• About this task: Nothing may be dropped or altered: reproduce all the data.

Recorded data
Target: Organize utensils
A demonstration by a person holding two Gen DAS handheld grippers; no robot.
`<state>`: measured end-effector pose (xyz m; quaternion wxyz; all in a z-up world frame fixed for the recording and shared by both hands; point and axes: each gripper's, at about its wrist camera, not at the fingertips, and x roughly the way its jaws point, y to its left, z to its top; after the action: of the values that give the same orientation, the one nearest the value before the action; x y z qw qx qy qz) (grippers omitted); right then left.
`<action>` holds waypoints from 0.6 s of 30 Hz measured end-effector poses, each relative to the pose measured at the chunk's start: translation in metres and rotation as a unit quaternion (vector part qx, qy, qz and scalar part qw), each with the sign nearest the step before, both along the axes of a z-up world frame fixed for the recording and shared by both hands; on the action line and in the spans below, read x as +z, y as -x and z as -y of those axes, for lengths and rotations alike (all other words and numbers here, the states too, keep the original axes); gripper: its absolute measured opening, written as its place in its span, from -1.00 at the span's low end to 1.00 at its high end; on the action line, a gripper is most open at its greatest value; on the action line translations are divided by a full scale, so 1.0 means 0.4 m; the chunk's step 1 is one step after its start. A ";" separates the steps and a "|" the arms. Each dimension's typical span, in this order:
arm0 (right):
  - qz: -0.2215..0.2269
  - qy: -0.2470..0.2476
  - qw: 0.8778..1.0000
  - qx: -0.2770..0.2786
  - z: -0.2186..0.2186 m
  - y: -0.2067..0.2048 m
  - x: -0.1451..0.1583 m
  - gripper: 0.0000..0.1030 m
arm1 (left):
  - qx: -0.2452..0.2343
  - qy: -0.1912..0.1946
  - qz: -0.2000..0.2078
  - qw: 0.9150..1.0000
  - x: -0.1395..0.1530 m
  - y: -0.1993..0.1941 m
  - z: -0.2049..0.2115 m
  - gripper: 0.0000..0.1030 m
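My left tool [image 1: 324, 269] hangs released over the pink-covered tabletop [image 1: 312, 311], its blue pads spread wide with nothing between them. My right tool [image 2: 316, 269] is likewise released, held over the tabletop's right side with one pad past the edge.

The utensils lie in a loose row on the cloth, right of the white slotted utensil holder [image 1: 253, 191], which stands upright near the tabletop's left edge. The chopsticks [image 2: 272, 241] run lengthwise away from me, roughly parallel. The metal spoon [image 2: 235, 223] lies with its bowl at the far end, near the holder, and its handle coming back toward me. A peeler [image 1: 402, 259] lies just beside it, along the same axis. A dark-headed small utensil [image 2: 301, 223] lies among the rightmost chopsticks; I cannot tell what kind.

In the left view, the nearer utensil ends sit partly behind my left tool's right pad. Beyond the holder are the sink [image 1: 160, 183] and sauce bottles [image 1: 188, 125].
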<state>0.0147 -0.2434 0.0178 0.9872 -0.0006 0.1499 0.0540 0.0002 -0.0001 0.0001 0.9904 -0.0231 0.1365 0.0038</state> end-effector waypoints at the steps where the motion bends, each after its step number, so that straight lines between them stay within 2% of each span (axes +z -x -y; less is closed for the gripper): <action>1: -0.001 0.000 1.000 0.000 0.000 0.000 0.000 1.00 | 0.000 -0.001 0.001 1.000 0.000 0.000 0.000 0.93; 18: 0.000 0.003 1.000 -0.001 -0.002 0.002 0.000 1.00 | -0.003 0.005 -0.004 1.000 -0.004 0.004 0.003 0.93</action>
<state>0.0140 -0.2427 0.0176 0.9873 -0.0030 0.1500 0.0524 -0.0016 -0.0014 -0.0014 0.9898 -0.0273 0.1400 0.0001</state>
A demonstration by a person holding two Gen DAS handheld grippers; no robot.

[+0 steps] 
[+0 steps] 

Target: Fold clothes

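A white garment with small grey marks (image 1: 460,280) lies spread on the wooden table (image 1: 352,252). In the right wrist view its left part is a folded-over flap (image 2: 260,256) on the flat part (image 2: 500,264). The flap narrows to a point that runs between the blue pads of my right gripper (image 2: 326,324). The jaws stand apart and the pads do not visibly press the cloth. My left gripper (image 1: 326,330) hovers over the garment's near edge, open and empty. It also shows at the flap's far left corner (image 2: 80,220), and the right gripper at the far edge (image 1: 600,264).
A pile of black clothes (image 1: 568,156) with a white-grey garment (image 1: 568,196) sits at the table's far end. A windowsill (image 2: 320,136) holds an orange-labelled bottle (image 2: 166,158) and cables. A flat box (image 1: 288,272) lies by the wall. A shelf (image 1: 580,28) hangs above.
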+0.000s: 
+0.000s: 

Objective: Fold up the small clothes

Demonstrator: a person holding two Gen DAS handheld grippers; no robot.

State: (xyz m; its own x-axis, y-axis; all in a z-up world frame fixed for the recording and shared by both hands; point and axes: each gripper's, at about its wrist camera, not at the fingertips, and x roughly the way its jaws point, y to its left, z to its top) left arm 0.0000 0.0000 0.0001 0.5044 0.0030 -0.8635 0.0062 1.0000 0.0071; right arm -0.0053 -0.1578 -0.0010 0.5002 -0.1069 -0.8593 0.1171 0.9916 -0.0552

• Answer section:
Target: Organize utensils
A demonstration by a person holding two Gen DAS handheld grippers; no robot.
`<state>`: measured end-effector pose (xyz m; quaternion wxyz; all in a z-up world frame fixed for the recording and shared by both hands; point and axes: each gripper's, at about its wrist camera, not at the fingertips, and x roughly the way its jaws point, y to its left, z to its top; after the action: of the values that give the same orientation, the one nearest the value before the action; x y z qw qx qy qz) (grippers omitted); right then left.
`<action>` holds waypoints from 0.6 s of 30 Hz measured end-effector poses, each relative to the pose measured at the chunk's start: translation in metres and rotation as a unit quaternion (vector part qx, qy, qz and scalar part qw), each with the sign nearest the step before, both along the axes of a z-up world frame fixed for the recording and shared by both hands; on the action line and in the spans below, read x as +z, y as -x and z as -y of those axes, for lengths and rotations alike (all other words and numbers here, the states too, keep the original axes); gripper: its absolute measured opening, written as its place in its span, from -1.00 at the span's low end to 1.00 at its high end; on the action line, a gripper is most open at its greatest value; on the action line translations are divided by a full scale, so 1.0 means 0.4 m; the chunk's step 1 is one step after its start. A ";" separates the steps and a "|" the arms. Each dimension's typical span, in this order:
arm0 (right):
  - qz: -0.2215..0.2269
  - qy: -0.2470..0.2476
  - qw: 0.8778..1.0000
  - qx: -0.2770..0.2786
  - z: -0.2186..0.2186 m
  - y: -0.2067..0.2048 m
  - x: -0.1451..0.1583 m
  - gripper: 0.0000..0.1030 m
arm1 (left):
  - qx: -0.2452..0.2343
  - qy: -0.1912..0.1946
  - qz: -0.2000..0.2078
  - qw: 0.9150..1.0000
  - x: -0.1395..0.1530 m
  - y: -0.1993..0.1941 m
  - z: -0.2049..0.2115 m
  - gripper: 0.0000..0.1030 m
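My left tool [image 1: 324, 269] hangs released over the pink-covered tabletop [image 1: 312, 311], its blue pads spread wide with nothing between them. My right tool [image 2: 316, 269] is likewise released, held over the tabletop's right side with one pad past the edge.

The utensils lie in a loose row on the cloth, right of the white slotted utensil holder [image 1: 253, 191], which stands upright near the tabletop's left edge. The chopsticks [image 2: 272, 241] run lengthwise away from me, roughly parallel. The metal spoon [image 2: 235, 223] lies with its bowl at the far end, near the holder, and its handle coming back toward me. A peeler [image 1: 402, 259] lies just beside it, along the same axis. A dark-headed small utensil [image 2: 301, 223] lies among the rightmost chopsticks; I cannot tell what kind.

In the left view, the nearer utensil ends sit partly behind my left tool's right pad. Beyond the holder are the sink [image 1: 160, 183] and sauce bottles [image 1: 188, 125].
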<state>0.0147 -0.2434 0.0178 0.9872 -0.0006 0.1499 0.0540 0.0002 -0.0001 0.0001 0.9904 -0.0231 0.1365 0.0038</state> end-effector waypoints at the steps where the motion bends, each after its step number, so that straight lines between them stay within 2% of each span (axes +z -x -y; less is closed for the gripper): <action>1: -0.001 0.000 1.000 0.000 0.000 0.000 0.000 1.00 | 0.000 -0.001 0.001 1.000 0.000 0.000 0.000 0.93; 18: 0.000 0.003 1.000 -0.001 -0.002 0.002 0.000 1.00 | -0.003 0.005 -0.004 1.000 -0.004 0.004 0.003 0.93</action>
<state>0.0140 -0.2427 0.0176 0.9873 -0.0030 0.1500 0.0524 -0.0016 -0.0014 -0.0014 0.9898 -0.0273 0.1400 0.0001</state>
A demonstration by a person holding two Gen DAS handheld grippers; no robot.

[+0 steps] 
[+0 steps] 

Target: Fold clothes

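A white garment with small grey marks (image 1: 460,280) lies spread on the wooden table (image 1: 352,252). In the right wrist view its left part is a folded-over flap (image 2: 260,256) on the flat part (image 2: 500,264). The flap narrows to a point that runs between the blue pads of my right gripper (image 2: 326,324). The jaws stand apart and the pads do not visibly press the cloth. My left gripper (image 1: 326,330) hovers over the garment's near edge, open and empty. It also shows at the flap's far left corner (image 2: 80,220), and the right gripper at the far edge (image 1: 600,264).
A pile of black clothes (image 1: 568,156) with a white-grey garment (image 1: 568,196) sits at the table's far end. A windowsill (image 2: 320,136) holds an orange-labelled bottle (image 2: 166,158) and cables. A flat box (image 1: 288,272) lies by the wall. A shelf (image 1: 580,28) hangs above.
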+0.000s: 
+0.000s: 

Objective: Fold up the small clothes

Demonstrator: a person holding two Gen DAS handheld grippers; no robot.

State: (xyz m; its own x-axis, y-axis; all in a z-up world frame fixed for the recording and shared by both hands; point and axes: each gripper's, at about its wrist camera, not at the fingertips, and x roughly the way its jaws point, y to its left, z to its top) left arm 0.0000 0.0000 0.0001 0.5044 0.0030 -0.8635 0.0062 1.0000 0.0071; right arm -0.0053 -0.1578 -0.0010 0.5002 -0.1069 -0.8593 0.1171 0.9916 -0.0552

For this exercise, nothing more is required.